> [Dataset extract]:
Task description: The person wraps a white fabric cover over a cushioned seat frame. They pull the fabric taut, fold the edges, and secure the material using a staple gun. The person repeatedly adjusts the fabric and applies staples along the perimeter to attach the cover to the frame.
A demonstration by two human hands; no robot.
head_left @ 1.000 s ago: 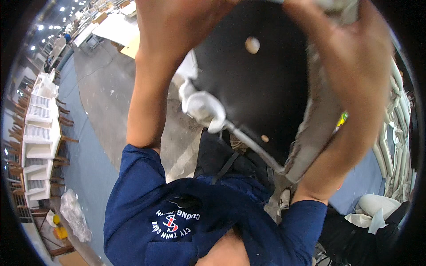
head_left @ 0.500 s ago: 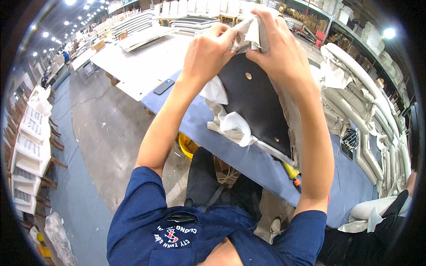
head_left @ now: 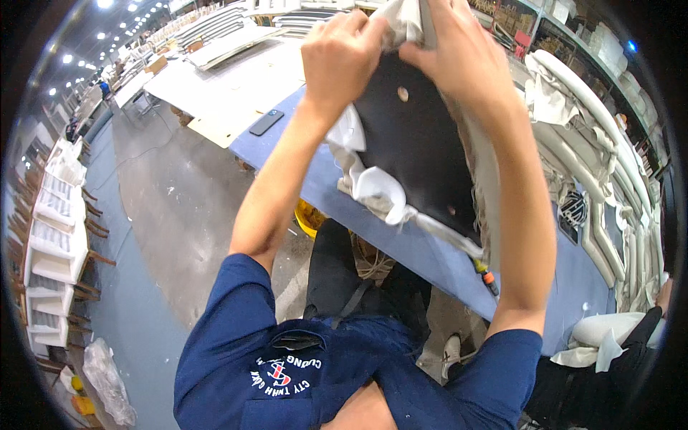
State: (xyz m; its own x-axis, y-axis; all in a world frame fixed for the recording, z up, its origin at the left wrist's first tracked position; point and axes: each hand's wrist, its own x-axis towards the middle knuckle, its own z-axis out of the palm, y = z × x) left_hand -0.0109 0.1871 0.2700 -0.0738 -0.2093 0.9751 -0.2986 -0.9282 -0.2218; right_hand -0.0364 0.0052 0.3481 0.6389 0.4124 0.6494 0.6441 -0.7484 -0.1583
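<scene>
Overhead, both hands grip white fabric (head_left: 401,18).

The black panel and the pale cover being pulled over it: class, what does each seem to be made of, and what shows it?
Black panel: looks like a rigid board, perhaps painted wood or fibreboard; it stays flat, has a matt finish and shows drilled round holes.
Pale cover: seems to be soft cloth or upholstery fabric; it bunches and folds at the panel's edge and in the grip of the left hand and right hand.

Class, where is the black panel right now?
In the head view, upper centre: the black panel stands on the blue table, between left hand and right hand.
</scene>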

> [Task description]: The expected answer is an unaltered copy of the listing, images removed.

> [Response area]:
Task description: The person wraps a white fabric cover over a cushioned seat frame. They pull the fabric taut, fold the edges, and secure the material using a staple gun. The person repeatedly adjusts the fabric and applies staples along the perimeter to attach the cover to the frame.
A demonstration by two human hands; no robot.
head_left @ 1.000 s ago: 
head_left @ 0.500 s ago: 
head_left @ now: 
State: (xyz m; its own x-axis, y-axis; all in a world frame fixed for the recording, z up, its origin at the left wrist's first tracked position; point and axes: each hand's wrist, its own x-axis towards the middle knuckle, its own z-axis out of the palm, y = z × x) left_hand -0.0109 0.1871 0.2700 -0.0738 -0.2093 0.9751 -0.2986 -0.9282 -0.2218; right_hand -0.0364 0.0052 0.3481 0.6389 0.4124 0.6494 0.6441 -0.7484 -0.1583
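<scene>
Overhead, both hands grip white fabric (head_left: 401,18).

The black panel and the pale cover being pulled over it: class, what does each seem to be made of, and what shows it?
Black panel: looks like a rigid board, perhaps painted wood or fibreboard; it stays flat, has a matt finish and shows drilled round holes.
Pale cover: seems to be soft cloth or upholstery fabric; it bunches and folds at the panel's edge and in the grip of the left hand and right hand.

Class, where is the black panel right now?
In the head view, upper centre: the black panel stands on the blue table, between left hand and right hand.
</scene>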

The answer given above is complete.